To our knowledge, this is the first study examining the reproducibility and radiation effects of a moderate dose, high-resolution in vivo µCT imaging protocol for both mouse vertebra and long bone. However, our study was limited to female, healthy adult C57BL/6J mice. Although we do not expect the sex, age, or strain would cause significant changes to the precision error associated with our scan protocol, it is possible that mice of different sex, age, or strain are more or less susceptible to radiation-induced changes in bone quality and bone cell activities. To assess the consequence of exposure to radiation, the contralateral femur and adjacent lumbar vertebra were used as non-radiated counterparts to the radiated bone sites. The limitations of this experiment design include intrinsic differences between the radiated and non-radiated counterparts and the exposure to stray radiation in these counterparts. Nevertheless, selecting a counterpart within the same test subject increases the statistical power and sensitivity to detect any radiation effect. Moreover, the amount of stray radiation subjected to the unscanned counterparts is negligible compared to the scanned sites due to the built-in anti-scatter collimator by the manufacturer.

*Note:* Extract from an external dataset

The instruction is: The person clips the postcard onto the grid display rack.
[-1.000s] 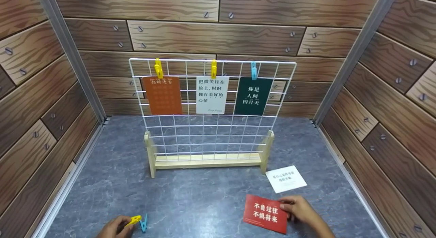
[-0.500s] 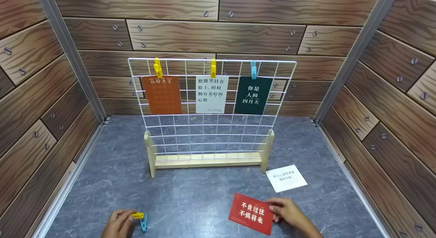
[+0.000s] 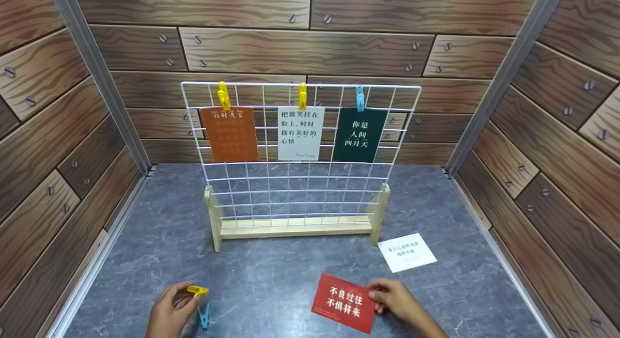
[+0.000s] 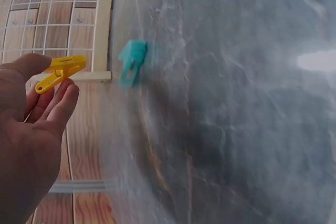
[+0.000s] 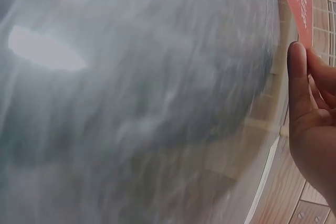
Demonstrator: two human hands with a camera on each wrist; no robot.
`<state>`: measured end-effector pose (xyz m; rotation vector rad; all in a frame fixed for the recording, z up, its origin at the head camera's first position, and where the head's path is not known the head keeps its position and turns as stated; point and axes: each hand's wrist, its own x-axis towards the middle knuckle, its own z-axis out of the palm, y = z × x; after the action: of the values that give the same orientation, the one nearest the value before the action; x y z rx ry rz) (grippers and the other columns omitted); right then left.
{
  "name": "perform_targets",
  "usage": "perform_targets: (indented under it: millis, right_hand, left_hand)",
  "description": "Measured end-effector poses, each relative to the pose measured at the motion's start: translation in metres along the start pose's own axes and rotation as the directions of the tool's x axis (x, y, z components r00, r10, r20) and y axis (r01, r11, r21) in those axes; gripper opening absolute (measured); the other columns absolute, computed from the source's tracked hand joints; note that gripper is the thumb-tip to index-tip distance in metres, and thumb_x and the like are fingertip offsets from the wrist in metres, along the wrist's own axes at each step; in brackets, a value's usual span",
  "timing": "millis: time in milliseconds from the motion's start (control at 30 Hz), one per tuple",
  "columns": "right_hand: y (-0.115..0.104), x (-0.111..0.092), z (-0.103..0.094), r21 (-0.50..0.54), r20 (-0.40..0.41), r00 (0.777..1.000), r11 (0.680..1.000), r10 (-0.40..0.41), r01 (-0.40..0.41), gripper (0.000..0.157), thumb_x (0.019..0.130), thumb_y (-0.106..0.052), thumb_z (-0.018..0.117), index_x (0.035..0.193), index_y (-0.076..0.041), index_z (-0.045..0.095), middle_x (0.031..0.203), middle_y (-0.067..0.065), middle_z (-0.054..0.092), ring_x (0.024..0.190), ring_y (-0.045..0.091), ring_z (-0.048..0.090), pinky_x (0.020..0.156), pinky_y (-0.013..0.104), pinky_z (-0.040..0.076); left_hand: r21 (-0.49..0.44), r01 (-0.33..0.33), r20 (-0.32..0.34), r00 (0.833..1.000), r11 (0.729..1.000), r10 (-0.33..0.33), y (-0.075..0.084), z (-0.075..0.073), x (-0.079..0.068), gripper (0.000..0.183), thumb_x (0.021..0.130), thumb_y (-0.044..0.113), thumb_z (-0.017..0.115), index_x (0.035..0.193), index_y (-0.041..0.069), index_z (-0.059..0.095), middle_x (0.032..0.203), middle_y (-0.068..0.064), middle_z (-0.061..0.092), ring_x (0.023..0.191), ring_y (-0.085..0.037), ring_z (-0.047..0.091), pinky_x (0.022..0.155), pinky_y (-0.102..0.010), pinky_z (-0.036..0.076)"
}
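Observation:
My left hand [image 3: 170,310] pinches a yellow clothespin [image 3: 198,291] between thumb and fingers; the left wrist view shows the yellow clothespin [image 4: 62,71] held by its handle end. A blue clothespin [image 3: 204,315] stands on the table just to the right of that hand. My right hand [image 3: 398,299] pinches the right edge of a red card [image 3: 345,303] with white characters, its face towards the head camera. In the right wrist view, thumb and fingers meet at a corner of the red card [image 5: 300,9].
A white wire grid [image 3: 295,190] on a wooden stand [image 3: 295,227] holds an orange card [image 3: 231,134], a white card [image 3: 299,134] and a dark green card [image 3: 361,135], each under a clothespin. Another white card [image 3: 407,253] lies on the table by the stand's right foot.
The left hand has raised the yellow clothespin away from the blue one, which stays put. The right hand has moved left with the red card.

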<state>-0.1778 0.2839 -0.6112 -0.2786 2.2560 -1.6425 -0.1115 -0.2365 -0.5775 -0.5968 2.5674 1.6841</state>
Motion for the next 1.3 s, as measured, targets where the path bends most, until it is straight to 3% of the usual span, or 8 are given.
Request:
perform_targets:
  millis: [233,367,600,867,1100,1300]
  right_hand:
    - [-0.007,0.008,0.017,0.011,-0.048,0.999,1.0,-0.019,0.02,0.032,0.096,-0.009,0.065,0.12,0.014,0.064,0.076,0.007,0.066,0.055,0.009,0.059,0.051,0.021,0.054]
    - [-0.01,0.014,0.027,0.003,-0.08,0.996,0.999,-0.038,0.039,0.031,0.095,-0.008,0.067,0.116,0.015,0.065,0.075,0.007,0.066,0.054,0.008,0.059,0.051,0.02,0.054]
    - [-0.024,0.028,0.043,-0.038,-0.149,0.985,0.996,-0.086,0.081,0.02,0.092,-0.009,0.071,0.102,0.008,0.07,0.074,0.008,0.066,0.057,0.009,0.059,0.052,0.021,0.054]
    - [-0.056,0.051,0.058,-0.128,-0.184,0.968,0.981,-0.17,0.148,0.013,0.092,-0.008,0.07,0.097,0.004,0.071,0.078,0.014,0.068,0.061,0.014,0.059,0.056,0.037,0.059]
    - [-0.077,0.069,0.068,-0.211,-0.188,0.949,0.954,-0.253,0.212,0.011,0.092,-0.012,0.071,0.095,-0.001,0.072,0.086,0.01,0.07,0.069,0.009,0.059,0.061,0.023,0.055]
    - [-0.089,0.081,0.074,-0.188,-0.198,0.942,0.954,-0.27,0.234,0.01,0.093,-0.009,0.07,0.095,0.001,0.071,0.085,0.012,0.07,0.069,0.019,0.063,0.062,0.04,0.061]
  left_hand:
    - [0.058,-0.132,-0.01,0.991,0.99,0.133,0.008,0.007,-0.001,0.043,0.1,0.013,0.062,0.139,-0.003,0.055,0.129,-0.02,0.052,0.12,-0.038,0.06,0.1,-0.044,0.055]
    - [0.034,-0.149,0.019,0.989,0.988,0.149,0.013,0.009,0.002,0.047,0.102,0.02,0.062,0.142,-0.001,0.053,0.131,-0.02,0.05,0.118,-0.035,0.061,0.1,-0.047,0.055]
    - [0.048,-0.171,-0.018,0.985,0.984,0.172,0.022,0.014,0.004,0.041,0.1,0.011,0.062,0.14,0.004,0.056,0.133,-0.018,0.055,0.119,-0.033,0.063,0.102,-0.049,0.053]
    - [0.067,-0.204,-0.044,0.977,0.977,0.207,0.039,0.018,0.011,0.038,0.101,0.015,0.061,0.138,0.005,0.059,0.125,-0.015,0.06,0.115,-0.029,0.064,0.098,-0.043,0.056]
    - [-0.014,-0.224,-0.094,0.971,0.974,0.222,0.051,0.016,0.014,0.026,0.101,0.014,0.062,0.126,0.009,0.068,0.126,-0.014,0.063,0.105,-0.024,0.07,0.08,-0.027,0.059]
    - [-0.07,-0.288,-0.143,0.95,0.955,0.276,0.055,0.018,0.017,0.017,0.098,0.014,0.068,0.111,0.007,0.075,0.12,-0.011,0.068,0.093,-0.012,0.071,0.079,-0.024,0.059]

In spite of the limitations listed above, this study thoroughly evaluated an in vivo µCT imaging protocol for long-term monitoring of skeletal changes in response to diseases or therapies in a mouse model. The assessment of imaging reproducibility was performed in live animals and the precision error with and without 3D image registration was investigated. A customized, 3D printed mouse holder fixture was designed to reduce precision error, thereby resulting in good to excellent reproducibility in most cortical and trabecular bone parameters, even without image registration. No radiation effects were found in trabecular bone mass and bone cellular activities at both the mouse long bone and lumbar vertebra after a 9-week monitoring period with in vivo µCT scans every 3 weeks. However, it should be noted that trabecular bone microarchitecture parameters are sensitive to the µCT-induced radiation, resulting in subtle but significant changes over multiple scans. Additional considerations, such as including a control group, need to be taken to minimize the confounding radiation factors when designing experiments using in vivo µCT imaging to monitor changes in mouse bone.